Эта заботящаяся о нем женщина учит его по-другому, но не факт, что к добру. Она лишь обнаружит скрываемую им пустоту. Глубокую — нет — бездонную яму желания и неудовлетворенности, заполнить которую он абсолютно неспособен.
И сейчас он хотел только физической близости. Только ее тела.
Хотя Арджент чувствовал, что в конце концов полюбит ее душу. Этого он допустить не мог. Этот демон ненасытной пустоты был его собственным, и ему следовало приложить все усилия, чтобы она его не увидела.
Лучше всего предупредить ее заранее.
— Я родился в Ньюгейте, когда моя мать отбывала пятнадцатилетний срок за проституцию, кражи и нападение на дворянина. Когда ее арестовали, ей было семнадцать, а когда умерла — двадцать восемь.
— Она… умерла в тюрьме?
— Да.
— Как?
В нем разверзлась, предъявляя ненасытные требования, завопила, начав со страшной силой извиваться, пустота. И мобилизовала его. Успокоила. Дала нечто, на чем он мог сосредоточиться.
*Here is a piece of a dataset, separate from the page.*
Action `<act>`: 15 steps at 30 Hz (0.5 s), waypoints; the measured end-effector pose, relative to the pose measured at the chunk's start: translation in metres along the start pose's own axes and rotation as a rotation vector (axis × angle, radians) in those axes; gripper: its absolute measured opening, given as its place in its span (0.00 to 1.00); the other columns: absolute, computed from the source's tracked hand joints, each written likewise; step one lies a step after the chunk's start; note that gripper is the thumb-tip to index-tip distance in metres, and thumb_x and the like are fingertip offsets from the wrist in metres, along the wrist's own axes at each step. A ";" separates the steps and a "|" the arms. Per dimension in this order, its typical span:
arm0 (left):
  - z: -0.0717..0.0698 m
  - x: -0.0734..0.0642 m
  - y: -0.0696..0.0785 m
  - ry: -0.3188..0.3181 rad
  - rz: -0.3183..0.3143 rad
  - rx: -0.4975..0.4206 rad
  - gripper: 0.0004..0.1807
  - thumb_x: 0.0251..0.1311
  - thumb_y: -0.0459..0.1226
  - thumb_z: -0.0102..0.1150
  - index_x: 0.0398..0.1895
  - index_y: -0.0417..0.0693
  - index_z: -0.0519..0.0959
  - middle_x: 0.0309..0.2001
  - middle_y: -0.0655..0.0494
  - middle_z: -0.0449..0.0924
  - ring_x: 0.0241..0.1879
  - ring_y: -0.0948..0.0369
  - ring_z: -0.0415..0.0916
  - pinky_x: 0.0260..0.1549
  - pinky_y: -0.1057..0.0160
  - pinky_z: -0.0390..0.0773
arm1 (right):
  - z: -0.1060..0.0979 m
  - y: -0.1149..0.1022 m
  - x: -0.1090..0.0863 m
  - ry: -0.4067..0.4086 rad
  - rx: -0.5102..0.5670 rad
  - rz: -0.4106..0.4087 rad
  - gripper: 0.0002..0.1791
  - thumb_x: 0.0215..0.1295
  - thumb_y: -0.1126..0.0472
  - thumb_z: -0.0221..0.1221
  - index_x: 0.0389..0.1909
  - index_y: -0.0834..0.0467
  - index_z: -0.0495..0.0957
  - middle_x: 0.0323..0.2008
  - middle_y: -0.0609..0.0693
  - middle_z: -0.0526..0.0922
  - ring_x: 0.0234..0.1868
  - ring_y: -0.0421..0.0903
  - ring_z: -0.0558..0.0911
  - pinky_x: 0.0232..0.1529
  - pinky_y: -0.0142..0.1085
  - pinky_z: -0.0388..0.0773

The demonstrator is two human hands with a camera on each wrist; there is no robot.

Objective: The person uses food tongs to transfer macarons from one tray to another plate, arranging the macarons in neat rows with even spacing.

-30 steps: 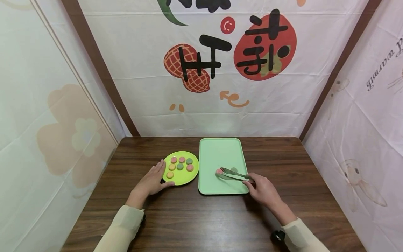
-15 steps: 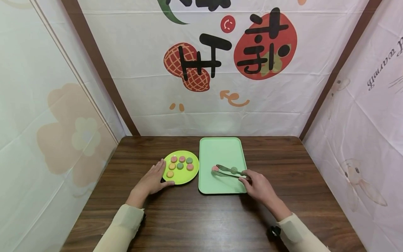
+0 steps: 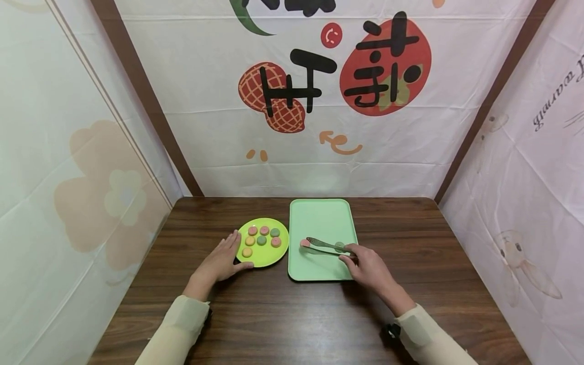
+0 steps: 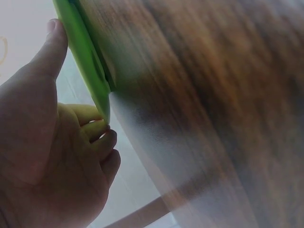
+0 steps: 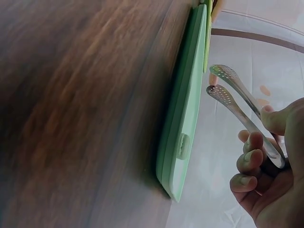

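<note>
My right hand [image 3: 371, 268] grips metal tongs [image 5: 244, 102] with perforated tips. Between those tips is a pink macaron [image 3: 304, 243], raised above the left part of the mint-green tray [image 3: 319, 218]. A green macaron [image 5: 183, 146] lies on the tray, partly covered by the tongs in the head view. To the left, a lime-green plate [image 3: 269, 261] bears several pink, yellow and green macarons [image 3: 261, 240]. My left hand [image 3: 219, 261] rests at the plate's left rim, fingers extended along its edge and thumb [image 4: 52, 47] touching the front rim.
Plate and tray stand side by side on a dark wooden table [image 3: 283, 319], their edges close together. A white printed cloth [image 3: 301, 177] hangs behind the table's back edge, and more cloth hangs at both sides.
My right hand has moved left with the tongs, carrying the pink macaron across the tray toward the plate. My left hand has stayed at the plate's rim.
</note>
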State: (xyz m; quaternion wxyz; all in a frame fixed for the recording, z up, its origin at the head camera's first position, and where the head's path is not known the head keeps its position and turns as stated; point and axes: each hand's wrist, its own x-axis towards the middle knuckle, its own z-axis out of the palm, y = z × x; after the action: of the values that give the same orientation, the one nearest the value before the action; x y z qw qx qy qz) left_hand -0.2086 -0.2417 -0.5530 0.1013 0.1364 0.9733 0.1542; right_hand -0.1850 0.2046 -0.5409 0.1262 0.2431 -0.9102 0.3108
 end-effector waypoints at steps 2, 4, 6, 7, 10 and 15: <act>-0.001 0.000 0.001 0.000 0.000 -0.001 0.62 0.71 0.65 0.61 0.85 0.27 0.45 0.85 0.30 0.42 0.85 0.38 0.43 0.83 0.40 0.46 | 0.000 -0.002 0.002 -0.004 0.007 -0.004 0.15 0.73 0.57 0.70 0.53 0.63 0.86 0.28 0.39 0.82 0.25 0.31 0.75 0.29 0.34 0.78; -0.001 0.000 0.001 0.000 0.000 -0.001 0.62 0.71 0.64 0.61 0.85 0.27 0.45 0.85 0.30 0.42 0.85 0.38 0.43 0.83 0.40 0.47 | 0.001 -0.004 0.003 -0.009 0.014 -0.003 0.15 0.73 0.57 0.70 0.54 0.62 0.87 0.28 0.39 0.82 0.25 0.31 0.76 0.29 0.34 0.78; -0.001 0.000 0.001 -0.002 -0.002 0.002 0.61 0.71 0.64 0.61 0.85 0.28 0.45 0.86 0.31 0.41 0.85 0.39 0.43 0.83 0.41 0.46 | 0.002 -0.005 0.004 -0.014 0.021 -0.002 0.15 0.73 0.58 0.70 0.54 0.62 0.87 0.30 0.41 0.85 0.27 0.33 0.79 0.30 0.34 0.80; -0.001 0.000 0.001 -0.003 -0.003 0.003 0.61 0.71 0.64 0.61 0.85 0.28 0.45 0.86 0.31 0.41 0.85 0.39 0.43 0.83 0.41 0.46 | 0.003 -0.006 0.005 -0.016 0.024 -0.002 0.16 0.73 0.58 0.70 0.55 0.62 0.86 0.32 0.43 0.86 0.28 0.34 0.81 0.31 0.35 0.82; 0.000 0.000 0.001 -0.007 -0.005 0.005 0.62 0.71 0.64 0.61 0.85 0.28 0.45 0.86 0.31 0.41 0.85 0.38 0.42 0.83 0.40 0.46 | 0.005 -0.009 0.007 -0.021 0.034 -0.010 0.16 0.73 0.58 0.70 0.56 0.63 0.86 0.37 0.48 0.90 0.33 0.40 0.87 0.35 0.39 0.86; 0.000 -0.001 0.000 -0.013 -0.008 0.003 0.62 0.71 0.64 0.62 0.85 0.28 0.44 0.86 0.31 0.41 0.85 0.39 0.42 0.83 0.40 0.46 | 0.010 -0.013 0.011 -0.034 0.029 -0.039 0.15 0.74 0.58 0.69 0.53 0.63 0.86 0.38 0.49 0.90 0.35 0.42 0.88 0.37 0.42 0.88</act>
State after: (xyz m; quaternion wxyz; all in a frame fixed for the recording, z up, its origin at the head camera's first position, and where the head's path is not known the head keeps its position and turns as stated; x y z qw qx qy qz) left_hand -0.2079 -0.2416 -0.5529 0.1078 0.1337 0.9734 0.1516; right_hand -0.1885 0.1856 -0.5380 0.1129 0.2678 -0.9027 0.3174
— В луже собственной крови.
— Нет! — прикрыла она рот тыльной стороной ладони, и на мягких кончиках ее пальцев блеснули пятна его крови. Она потянулась к нему, но вовремя остановилась, заметив на себе кровь, и немного испуганно рассматривая свои пальцы.
Чертов проклятый ад. Вот и началось. Кровь на ее руках.
Его кровь. На ее руках.
Все, не покинувшие его общество, своевременно будут в крови. Из этого не выйдет ничего хорошего.
— По достижении совершеннолетия меня освободили. — Он снова уселся поудобнее. — И вот уже почти пятнадцать лет с той поры я в полном порядке.
Милли смерила его долгим взглядом, в ее иссиня-черных глазах стояли озера непролитых слез. Арджент спросил себя: кто, кроме его матери, хоть раз плакал о нем. Видимо, никто.